Megalopolis flops, The Wild Robot soars at box office


Francis Ford Coppola’s decades-in-the-making, self-financed epic “Megalopolis” flopped with moviegoers, while the acclaimed DreamWorks Animation family film “The Wild Robot” soared to No. 1 at the weekend box office.


“The Wild Robot,” Chris Sanders’ adaptation of Peter Brown’s bestseller, outperformed expectations to launch with US$35 million in ticket sales in U.S. and Canada theatres, according to studio estimates Sunday. “Wild Robot” was poised to do well after critics raved about the story of a shipwrecked robot who raises an orphan gosling. Audiences agreed, giving the film an A CinemaScore. “Wild Robot” is likely set up a long and lucrative run for the Universal Pictures release.


Paul Dergarabedian, senior media analyst for Comscore, predicts “The Wild Robot” “may take a page from the ‘Elemental’ playbook by opening to respectable box office and then looking toward long-term playability.” Pixar’s “Elemental,” which like “The Wild Robot” wasn’t a sequel, debuted with a modest US$30 million but went on to gross nearly US$500 million worldwide.


Family movies, led by the year’s biggest hit in “Inside Out 2,” have particularly powered the box office this year. David A. Gross, a film consultant who publishes a newsletter for Franchise Entertainment, said the genre should reach US$6 billion worldwide in 2024 — which, he noted, “is back to pre-pandemic levels.”
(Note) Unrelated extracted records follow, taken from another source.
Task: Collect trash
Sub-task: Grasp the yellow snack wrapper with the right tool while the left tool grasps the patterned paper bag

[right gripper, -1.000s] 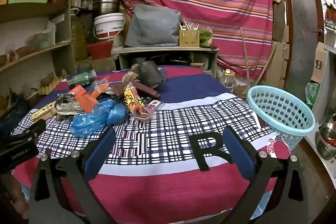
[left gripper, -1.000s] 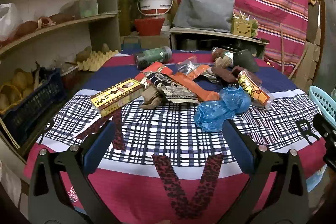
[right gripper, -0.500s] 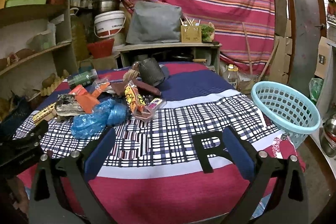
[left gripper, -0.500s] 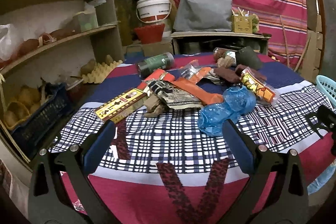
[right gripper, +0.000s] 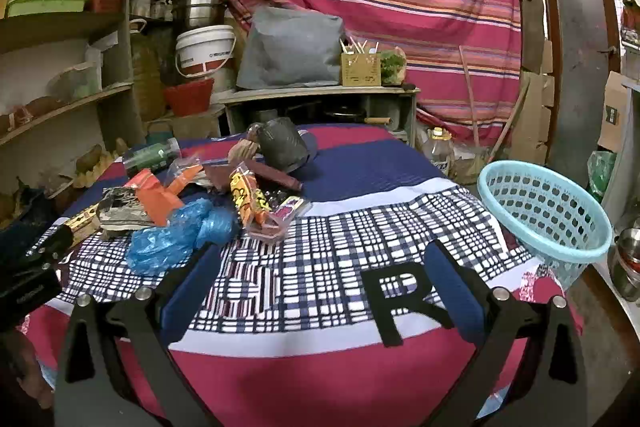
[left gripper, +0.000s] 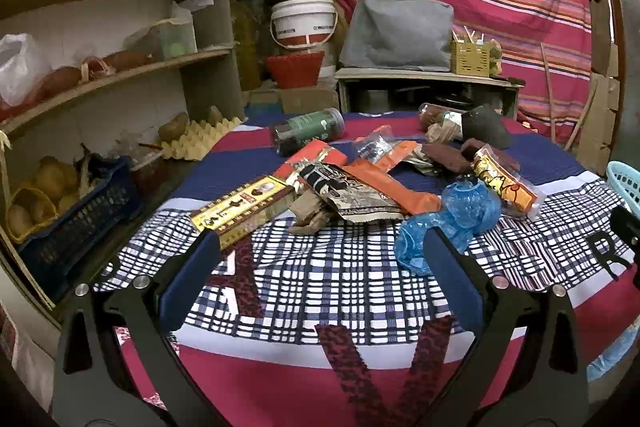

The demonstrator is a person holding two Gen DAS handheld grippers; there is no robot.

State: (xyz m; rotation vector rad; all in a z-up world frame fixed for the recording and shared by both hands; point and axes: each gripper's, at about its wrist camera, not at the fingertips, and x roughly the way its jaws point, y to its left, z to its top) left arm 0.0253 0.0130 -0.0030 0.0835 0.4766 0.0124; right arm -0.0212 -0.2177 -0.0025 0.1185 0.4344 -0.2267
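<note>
On the cloth, crumpled wrappers (left gripper: 360,183) lie heaped.

**Both grippers shift slightly relative to the trash pile**

Over the last second the left gripper (left gripper: 320,247) has tipped upward and swung a little left: the trash pile (left gripper: 360,179) now sits lower and further right ahead of it, and more shelving shows on its left. The yellow box (left gripper: 244,207) now lies just beyond its left fingertip. The right gripper (right gripper: 320,251) has eased nearer; the blue bag (right gripper: 180,235) now touches its left fingertip in view.
</note>
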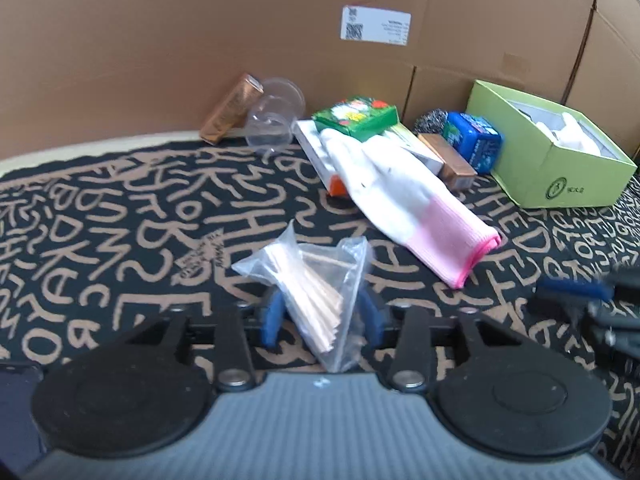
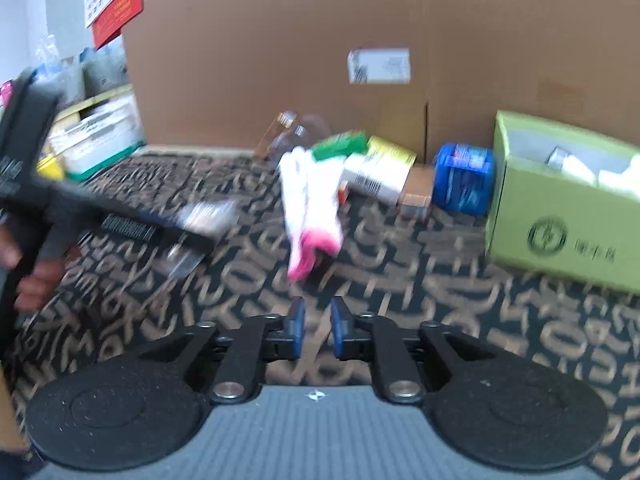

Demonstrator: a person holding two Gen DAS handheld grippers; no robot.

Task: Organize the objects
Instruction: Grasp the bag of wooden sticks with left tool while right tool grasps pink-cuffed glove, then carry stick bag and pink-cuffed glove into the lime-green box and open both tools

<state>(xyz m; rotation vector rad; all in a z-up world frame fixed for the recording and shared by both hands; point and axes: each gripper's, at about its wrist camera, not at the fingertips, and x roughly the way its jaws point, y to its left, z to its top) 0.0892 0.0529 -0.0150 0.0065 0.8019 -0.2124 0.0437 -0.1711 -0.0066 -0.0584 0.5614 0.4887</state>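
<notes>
- Our left gripper (image 1: 318,314) pinches a clear bag of wooden sticks (image 1: 310,292) above the patterned cloth (image 1: 120,216).
- Our right gripper (image 2: 317,326) is slightly parted, holding nothing, facing the white-pink glove (image 2: 310,204).

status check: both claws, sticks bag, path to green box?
Left claw shut on bag of wooden sticks. Right claw empty, narrow gap. White-pink glove lies between bag and green box.
</notes>
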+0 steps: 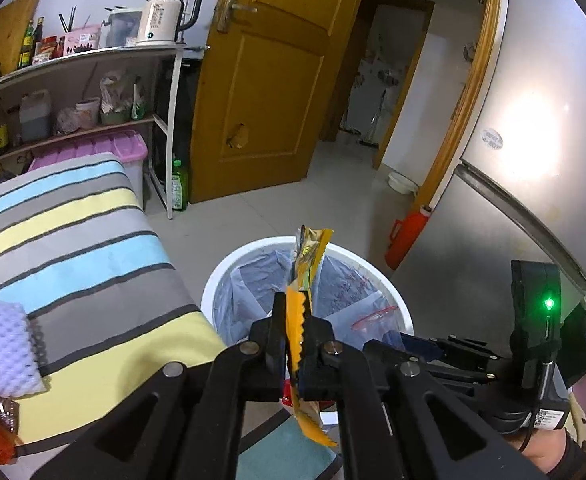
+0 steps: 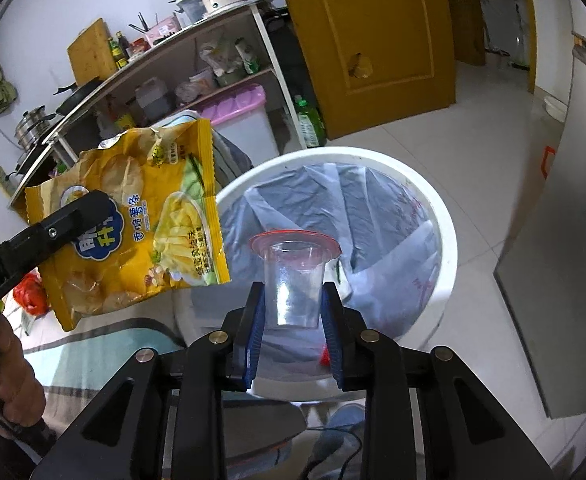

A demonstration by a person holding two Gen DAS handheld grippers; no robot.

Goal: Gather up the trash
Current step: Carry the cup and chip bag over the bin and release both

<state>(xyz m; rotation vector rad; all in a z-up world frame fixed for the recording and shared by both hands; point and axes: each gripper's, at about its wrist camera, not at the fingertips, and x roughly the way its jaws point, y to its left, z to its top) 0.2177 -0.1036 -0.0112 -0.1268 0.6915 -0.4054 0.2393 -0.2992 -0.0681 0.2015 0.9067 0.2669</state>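
Left tool (image 1: 295, 332) pinches a light, crinkly chip bag (image 2: 133, 216) by its edge; right tool (image 2: 293, 304) squeezes a thin, crushable plastic cup (image 2: 293, 276) over the bin (image 2: 449, 240).

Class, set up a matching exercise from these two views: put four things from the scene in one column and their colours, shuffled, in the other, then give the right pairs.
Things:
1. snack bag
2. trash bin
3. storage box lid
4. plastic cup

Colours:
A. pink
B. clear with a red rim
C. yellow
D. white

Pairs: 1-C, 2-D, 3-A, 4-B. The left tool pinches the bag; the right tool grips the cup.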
“Megalopolis,” Coppola’s vision of a Roman epic set in modern-day New York, was never expected to perform close to that level. But the film’s US$4 million debut was still sobering for a movie that Coppola bankrolled himself for US$120 million. Following its premiere at the Cannes Film Festival, critics have been mixed on Coppola’s first film in 13 years. Audiences gave in a D+ CinemaScore.


By any financial measure, “Megalopolis” was a mega-flop. But from the start, the 85-year-old Coppola maintained money wasn’t his concern. Coppola fashioned the film, which he first began developing in the late 1970s, as a grand personal statement about human possibility.


“Everyone’s so worried about money,” Coppola told The Associated Press in an interview ahead of the film’s release. “I say: Give me less money and give me more friends.”


Studios passed on “Megalopolis” after Cannes. Lionsgate ultimately stepped forward to distribute it, for a fee. Coppola also picked up the tab for most of its US$15 million in marketing costs. The film, which stars Adam Driver, Nathalie Emmanuel and Aubrey Plaza, also played in about 200 IMAX locations, which accounted for US$1.8 million of its ticket sales.


After three weeks atop the box office, Tim Burton’s “Beetlejuice Beetlejuice” slid to second place with US$16 million in its fourth weekend of release. The Warner Bros. sequel to the 1988 “Beetlejuice,” starring Michael Keaton and Winona Ryder, has amassed US$250 million domestically in a month of release.


Third place went to “Transformers One,” the Transformers prequel starring Chris Hemsworth and Brian Tyree Henry. After its lower-than expected debut last weekend, the Paramount release collected US$9.3 million on its second weekend.


“Megalopolis” was even bested by the Indian Telugu-language action film “Devara: Part 1.” It grossed US$5.1 million in its opening weekend, good enough for fourth place.


Also debuting in theatres was Jason Reitman’s “Saturday Night,” an affectionate dramatization of the sketch-comedy institution on the night it first aired in 1975. On the same weekend the NBC series began its 50th season, Reitman’s movie launched in five New York and Los Angeles theatres and collected US$265,000, good for a strong US$53,000 per-theatre average. “Saturday Night” goes nationwide in two weeks.